Local history museum in Lafayette, Colorado

The Lafayette History Museum, formerly known as the Lafayette Miners Museum, is a local history museum in Lafayette, Colorado, United States. Established in 1976 and housed in a historic miner's cottage, the museum is dedicated to preserving and interpreting the cultural and historical heritage of Lafayette, with a strong emphasis on its coal mining legacy, early settlement, and community life.

== History ==

The museum is housed in the historic Lewis House, a miner's cottage originally constructed in the 1890s at the Gladstone Mine site northeast of Lafayette. After the mine ceased operations, the house was moved to its current location at 108 East Simpson Street in Lafayette's Old Town district between 1905 and 1908. The building served as a private residence until 1975, when Hannah Lewis, the last occupant, passed away at the age of 95.
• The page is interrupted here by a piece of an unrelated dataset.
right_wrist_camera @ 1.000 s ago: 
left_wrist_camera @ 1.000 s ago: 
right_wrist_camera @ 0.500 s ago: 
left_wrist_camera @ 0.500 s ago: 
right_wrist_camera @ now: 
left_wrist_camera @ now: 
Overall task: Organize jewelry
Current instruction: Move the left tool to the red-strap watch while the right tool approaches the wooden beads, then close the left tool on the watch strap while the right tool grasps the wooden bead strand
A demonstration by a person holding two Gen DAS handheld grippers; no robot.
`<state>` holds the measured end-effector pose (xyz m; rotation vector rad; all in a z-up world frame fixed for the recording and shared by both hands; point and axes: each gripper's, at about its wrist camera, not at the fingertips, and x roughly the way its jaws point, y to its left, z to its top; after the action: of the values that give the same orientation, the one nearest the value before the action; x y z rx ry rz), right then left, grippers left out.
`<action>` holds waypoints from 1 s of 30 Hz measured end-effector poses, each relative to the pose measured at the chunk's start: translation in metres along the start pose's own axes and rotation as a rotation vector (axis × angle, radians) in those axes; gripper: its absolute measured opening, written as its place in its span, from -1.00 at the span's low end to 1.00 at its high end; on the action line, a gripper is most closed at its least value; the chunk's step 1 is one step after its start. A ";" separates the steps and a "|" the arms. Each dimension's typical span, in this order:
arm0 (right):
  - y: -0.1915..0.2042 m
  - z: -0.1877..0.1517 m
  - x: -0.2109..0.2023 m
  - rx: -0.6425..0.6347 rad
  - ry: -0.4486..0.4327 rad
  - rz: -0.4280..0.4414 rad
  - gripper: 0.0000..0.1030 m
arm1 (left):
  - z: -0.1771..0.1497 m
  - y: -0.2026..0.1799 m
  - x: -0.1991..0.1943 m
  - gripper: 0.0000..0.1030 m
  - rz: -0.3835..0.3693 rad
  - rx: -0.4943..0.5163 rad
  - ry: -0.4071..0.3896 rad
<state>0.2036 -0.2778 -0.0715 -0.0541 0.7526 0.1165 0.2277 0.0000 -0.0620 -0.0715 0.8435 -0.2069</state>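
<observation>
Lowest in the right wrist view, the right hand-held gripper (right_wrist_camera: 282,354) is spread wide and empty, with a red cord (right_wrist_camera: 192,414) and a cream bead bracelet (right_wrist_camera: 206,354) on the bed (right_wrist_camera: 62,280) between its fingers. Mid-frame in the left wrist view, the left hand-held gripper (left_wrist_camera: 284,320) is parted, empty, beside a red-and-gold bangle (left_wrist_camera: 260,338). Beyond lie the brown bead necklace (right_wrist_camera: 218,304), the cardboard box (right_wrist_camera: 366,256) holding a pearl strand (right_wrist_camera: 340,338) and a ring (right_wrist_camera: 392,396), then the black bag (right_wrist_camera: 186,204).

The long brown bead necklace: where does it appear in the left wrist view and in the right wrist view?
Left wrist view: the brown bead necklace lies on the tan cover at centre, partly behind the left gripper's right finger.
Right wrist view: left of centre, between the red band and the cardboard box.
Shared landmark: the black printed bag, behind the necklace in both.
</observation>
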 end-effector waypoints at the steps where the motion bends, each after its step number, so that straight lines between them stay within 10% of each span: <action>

In 1976, the Lafayette Historical Society converted the house into the Lafayette Miners Museum, focusing on the town's coal mining history. The museum's founding coincided with the United States Bicentennial celebrations and marked a renewed effort to preserve local heritage.

In 2022, the museum was renamed the Lafayette History Museum to reflect an expanded mission that includes other aspects of Lafayette's history, such as agriculture, education, domestic life, and civic development.

In 2026, the museum received a $50,000 grant from History Colorado to support preparation of planning documents for preservation work of the Lewis House.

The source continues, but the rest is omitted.